[Brief]:
Every line of the material below should be repeated exactly.
─── Given data
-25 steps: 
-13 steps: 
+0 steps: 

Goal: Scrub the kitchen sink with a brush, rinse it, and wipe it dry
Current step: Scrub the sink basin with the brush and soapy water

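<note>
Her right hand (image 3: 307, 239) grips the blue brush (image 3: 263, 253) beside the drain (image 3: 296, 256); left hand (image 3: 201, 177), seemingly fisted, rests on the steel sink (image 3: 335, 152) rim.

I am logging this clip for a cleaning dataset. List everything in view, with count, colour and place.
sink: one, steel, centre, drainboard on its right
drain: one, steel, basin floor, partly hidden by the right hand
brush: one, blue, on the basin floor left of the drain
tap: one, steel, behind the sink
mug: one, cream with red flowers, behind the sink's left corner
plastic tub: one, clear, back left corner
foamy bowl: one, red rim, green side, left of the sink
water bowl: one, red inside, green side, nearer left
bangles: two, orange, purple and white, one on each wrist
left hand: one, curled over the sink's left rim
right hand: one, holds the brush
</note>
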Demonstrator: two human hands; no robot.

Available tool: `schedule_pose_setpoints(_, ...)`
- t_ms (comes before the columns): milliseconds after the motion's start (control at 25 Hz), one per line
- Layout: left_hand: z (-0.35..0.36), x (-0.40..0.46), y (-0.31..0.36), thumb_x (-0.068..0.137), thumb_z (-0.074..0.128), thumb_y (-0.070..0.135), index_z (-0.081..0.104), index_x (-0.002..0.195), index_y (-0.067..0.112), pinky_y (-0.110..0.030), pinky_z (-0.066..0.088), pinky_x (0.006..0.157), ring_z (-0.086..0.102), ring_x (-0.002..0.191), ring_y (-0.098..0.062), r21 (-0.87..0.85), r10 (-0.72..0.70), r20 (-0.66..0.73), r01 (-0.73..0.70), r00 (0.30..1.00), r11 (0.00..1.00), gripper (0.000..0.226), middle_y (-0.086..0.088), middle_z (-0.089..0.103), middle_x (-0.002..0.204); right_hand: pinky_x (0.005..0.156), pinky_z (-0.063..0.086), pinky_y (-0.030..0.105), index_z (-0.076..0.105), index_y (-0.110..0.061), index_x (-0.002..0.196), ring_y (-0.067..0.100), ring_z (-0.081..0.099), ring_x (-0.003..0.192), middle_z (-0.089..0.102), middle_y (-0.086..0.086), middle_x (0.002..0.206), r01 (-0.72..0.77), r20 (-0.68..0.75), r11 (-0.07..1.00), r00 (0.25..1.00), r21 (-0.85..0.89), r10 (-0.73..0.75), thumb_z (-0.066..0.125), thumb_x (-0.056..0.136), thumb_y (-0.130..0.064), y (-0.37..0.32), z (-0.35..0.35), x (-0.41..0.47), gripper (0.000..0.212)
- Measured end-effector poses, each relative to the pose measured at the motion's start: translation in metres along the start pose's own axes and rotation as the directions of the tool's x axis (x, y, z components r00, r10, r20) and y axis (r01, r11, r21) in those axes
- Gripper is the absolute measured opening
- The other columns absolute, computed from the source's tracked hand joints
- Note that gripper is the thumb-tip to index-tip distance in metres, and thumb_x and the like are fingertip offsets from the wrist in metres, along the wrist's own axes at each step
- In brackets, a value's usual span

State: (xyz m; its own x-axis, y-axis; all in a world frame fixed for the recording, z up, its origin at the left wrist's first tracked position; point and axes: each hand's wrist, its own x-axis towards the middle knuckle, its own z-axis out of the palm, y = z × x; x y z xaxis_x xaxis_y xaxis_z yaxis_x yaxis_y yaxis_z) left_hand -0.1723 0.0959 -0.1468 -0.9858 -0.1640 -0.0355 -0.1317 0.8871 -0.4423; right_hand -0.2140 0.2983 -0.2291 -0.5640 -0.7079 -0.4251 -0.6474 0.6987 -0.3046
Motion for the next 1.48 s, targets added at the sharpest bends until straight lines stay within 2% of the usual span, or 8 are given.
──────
[Exercise response]:
-25 steps: 
-13 steps: 
+0 steps: 

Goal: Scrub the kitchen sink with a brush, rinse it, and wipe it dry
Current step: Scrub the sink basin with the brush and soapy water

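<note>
Her right hand (image 3: 307, 239) grips the blue brush (image 3: 263, 253) beside the drain (image 3: 296, 256); left hand (image 3: 201, 177), seemingly fisted, rests on the steel sink (image 3: 335, 152) rim.

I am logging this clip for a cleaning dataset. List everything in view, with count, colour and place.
sink: one, steel, centre, drainboard on its right
drain: one, steel, basin floor, partly hidden by the right hand
brush: one, blue, on the basin floor left of the drain
tap: one, steel, behind the sink
mug: one, cream with red flowers, behind the sink's left corner
plastic tub: one, clear, back left corner
foamy bowl: one, red rim, green side, left of the sink
water bowl: one, red inside, green side, nearer left
bangles: two, orange, purple and white, one on each wrist
left hand: one, curled over the sink's left rim
right hand: one, holds the brush
</note>
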Demonstrator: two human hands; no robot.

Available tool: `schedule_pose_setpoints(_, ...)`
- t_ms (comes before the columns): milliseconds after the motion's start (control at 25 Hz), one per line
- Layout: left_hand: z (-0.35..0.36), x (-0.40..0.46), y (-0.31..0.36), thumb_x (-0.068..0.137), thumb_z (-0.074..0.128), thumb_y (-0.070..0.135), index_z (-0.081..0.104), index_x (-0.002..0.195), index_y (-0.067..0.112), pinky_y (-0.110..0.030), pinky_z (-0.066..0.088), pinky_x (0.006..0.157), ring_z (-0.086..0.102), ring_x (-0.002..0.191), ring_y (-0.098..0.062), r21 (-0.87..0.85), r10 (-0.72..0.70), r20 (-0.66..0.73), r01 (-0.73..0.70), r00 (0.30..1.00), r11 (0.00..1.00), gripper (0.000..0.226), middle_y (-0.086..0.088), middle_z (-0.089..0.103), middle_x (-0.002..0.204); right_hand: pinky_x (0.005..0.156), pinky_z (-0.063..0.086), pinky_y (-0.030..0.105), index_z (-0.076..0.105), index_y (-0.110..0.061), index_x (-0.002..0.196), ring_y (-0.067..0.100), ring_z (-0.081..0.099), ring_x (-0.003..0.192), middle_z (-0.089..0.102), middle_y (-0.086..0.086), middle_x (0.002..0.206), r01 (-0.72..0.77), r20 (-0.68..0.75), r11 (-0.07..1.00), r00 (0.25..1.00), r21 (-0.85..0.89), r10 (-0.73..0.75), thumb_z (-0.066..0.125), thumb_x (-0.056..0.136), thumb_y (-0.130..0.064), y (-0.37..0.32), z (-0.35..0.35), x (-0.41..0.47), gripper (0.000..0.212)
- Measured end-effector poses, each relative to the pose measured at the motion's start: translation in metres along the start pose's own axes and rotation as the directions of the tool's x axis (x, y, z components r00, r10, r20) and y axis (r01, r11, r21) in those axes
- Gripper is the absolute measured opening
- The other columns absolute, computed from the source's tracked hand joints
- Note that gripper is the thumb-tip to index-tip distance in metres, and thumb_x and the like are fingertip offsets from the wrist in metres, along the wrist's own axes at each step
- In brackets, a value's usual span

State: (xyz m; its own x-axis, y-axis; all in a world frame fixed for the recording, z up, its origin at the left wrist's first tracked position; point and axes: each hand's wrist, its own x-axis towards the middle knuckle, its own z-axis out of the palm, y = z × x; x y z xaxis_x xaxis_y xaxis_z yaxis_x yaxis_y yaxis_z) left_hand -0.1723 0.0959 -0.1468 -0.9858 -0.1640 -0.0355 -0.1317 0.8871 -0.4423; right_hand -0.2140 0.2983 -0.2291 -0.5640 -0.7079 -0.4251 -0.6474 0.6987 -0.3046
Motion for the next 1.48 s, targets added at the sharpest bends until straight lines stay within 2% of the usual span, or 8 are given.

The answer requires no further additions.